BVI News

New financial services law will ‘cost us’

Health Minister Ronnie Skelton

Minister of Health and Social Development Ronnie Skelton has told the territory to brace for possible fallout in the financial services industry, adding that the intensified clamp down on the industry  will directly affect especially businesses operating in the British Virgin Islands (BVI).

He made the comments on Friday (May 12) as the House of Assembly debated the contentious Secure Search (Beneficial Ownership) System Bill 2017.

The proposed law will – among other things – facilitate a central location where particularly law enforcers will easily access information on people who are behind the companies involved in the financial services industry.

While suggesting that the BVI is under pressure to pass the bill being pushed by the United Kingdom, Skelton cautioned: “Eventually, what we are doing, we are taking the financial services business back to the basics. It is gonna cost us; it is gonna have some fallout. It is gonna have some fallout whether we could continue to collect $175 million a year; it might drop to $150 million. It is serious business here,” he told the House of Assembly.

Skelton said, under the bill, mutual funds are exempt from such level of scrutiny being established. So too are companies registered under a ‘recognized’ stock exchange, as well as subsidiaries of those companies.

Skelton further reasoned that, based on those exemptions, it is highly possible that local companies will be predominantly left open to scrutiny because they are less likely to meet the requirements for exemption.
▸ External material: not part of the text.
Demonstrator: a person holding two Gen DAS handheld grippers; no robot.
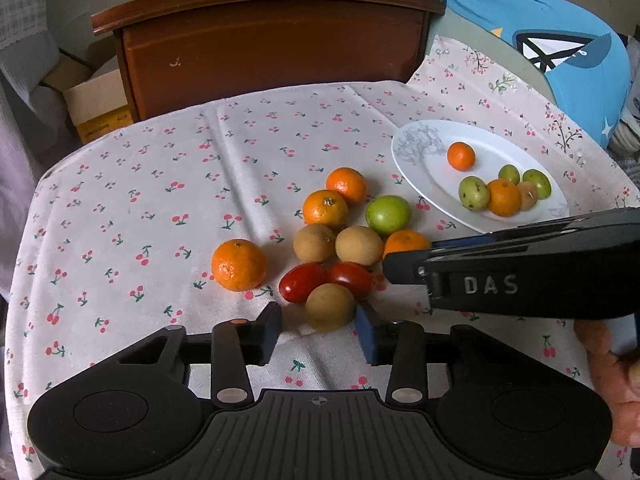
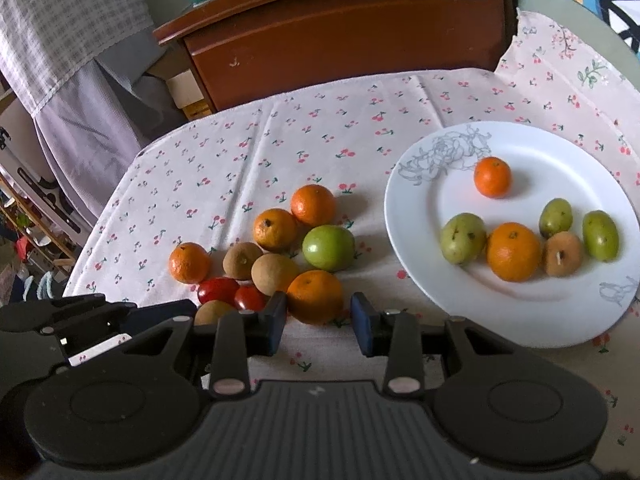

International companies will flee the jurisdiction instead of allowing themselves to be so scrutinized, added Skelton.

“It seems to me like the only set of people who are going to be on this secure exchange [of information system] are gonna be BVI companies – companies who are doing business in the BVI… We cannot continue to just destroy our local things that we have grown,” he reasoned.

“If you go into China or you go into Hong Kong, I am sure some of those companies are trading on some stock exchange – unless you don’t ‘recognize’ the stock exchange over there; then it becomes an issue and they are gonna pull their business out [of the BVI].”

Skelton further said: “I know that you can’t really trace a company registered on the New York Stock Exchange, like the owners of BiWater… I think it might be difficult for you to get those beneficial owners [into the BVI system]…They are exempt. All companies that are registered under a recognized stock exchange; they are exempt. And mutual funds are exempt.”

Company incorporation in the British Virgin Islands has been suffering a major blow. For example, according to the BVI Financial Services Commission,  company incorporation dropped by 35 percent in the third quarter last year, compared to the corresponding quarter in the year 2015. The number of company incorporations recorded for the third quarter last year was 7,766.